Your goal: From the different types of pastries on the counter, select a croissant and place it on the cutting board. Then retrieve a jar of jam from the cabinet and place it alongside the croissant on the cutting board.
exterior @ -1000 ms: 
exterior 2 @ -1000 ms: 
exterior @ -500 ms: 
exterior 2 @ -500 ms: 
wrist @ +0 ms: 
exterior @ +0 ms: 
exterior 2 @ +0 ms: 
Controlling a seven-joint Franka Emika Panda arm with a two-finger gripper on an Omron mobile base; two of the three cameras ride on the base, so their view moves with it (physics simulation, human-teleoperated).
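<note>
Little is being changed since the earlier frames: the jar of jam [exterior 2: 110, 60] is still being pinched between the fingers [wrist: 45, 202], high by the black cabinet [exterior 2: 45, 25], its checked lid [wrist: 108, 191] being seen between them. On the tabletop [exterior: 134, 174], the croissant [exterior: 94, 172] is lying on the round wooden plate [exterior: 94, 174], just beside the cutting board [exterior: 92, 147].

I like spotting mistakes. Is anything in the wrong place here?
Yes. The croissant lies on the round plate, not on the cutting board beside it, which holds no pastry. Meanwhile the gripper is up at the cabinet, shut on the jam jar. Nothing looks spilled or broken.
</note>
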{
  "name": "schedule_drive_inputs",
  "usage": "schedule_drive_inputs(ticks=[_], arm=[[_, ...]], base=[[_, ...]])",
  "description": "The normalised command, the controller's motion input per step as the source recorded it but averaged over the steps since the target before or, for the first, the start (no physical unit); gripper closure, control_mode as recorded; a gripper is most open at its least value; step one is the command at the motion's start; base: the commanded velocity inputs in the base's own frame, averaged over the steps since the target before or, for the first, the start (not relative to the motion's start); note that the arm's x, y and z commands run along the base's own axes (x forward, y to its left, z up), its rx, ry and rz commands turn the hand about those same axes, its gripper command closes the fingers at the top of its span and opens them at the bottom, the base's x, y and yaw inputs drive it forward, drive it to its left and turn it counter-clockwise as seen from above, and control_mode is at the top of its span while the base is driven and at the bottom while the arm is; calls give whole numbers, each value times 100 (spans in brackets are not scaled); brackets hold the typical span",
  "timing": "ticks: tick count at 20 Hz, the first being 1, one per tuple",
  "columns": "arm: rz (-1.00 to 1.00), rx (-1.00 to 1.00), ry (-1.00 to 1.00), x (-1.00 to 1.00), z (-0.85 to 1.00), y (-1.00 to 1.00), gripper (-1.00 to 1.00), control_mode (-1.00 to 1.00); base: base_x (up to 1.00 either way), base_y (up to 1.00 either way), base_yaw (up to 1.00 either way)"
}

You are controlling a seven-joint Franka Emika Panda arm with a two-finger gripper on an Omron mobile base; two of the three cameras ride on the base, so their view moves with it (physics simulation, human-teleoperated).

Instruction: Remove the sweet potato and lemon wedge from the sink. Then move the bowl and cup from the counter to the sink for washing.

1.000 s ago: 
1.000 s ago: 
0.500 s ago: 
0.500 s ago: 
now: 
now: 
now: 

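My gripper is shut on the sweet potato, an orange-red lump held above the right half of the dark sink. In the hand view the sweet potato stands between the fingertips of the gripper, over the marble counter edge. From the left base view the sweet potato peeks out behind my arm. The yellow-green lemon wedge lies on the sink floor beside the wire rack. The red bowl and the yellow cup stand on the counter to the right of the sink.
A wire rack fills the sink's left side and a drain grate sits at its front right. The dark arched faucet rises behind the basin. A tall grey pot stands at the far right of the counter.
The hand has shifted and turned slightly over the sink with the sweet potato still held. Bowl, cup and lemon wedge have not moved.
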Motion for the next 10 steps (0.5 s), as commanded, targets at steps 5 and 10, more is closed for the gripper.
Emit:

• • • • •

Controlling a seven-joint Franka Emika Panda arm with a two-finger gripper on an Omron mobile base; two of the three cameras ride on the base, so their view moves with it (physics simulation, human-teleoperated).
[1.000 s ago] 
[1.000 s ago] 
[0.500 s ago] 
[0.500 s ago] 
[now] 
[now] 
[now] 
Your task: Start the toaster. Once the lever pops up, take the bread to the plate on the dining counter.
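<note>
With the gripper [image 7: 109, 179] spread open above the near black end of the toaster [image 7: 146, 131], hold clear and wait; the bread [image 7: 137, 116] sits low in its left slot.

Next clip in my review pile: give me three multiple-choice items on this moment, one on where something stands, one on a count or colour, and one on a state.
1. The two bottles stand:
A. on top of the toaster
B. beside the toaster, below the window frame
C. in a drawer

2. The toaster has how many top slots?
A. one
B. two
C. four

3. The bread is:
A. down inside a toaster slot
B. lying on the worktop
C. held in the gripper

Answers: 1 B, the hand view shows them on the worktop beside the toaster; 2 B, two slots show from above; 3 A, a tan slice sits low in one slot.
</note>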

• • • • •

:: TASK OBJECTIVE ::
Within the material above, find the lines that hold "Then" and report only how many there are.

:: RESPONSE TO THIS TASK ::
2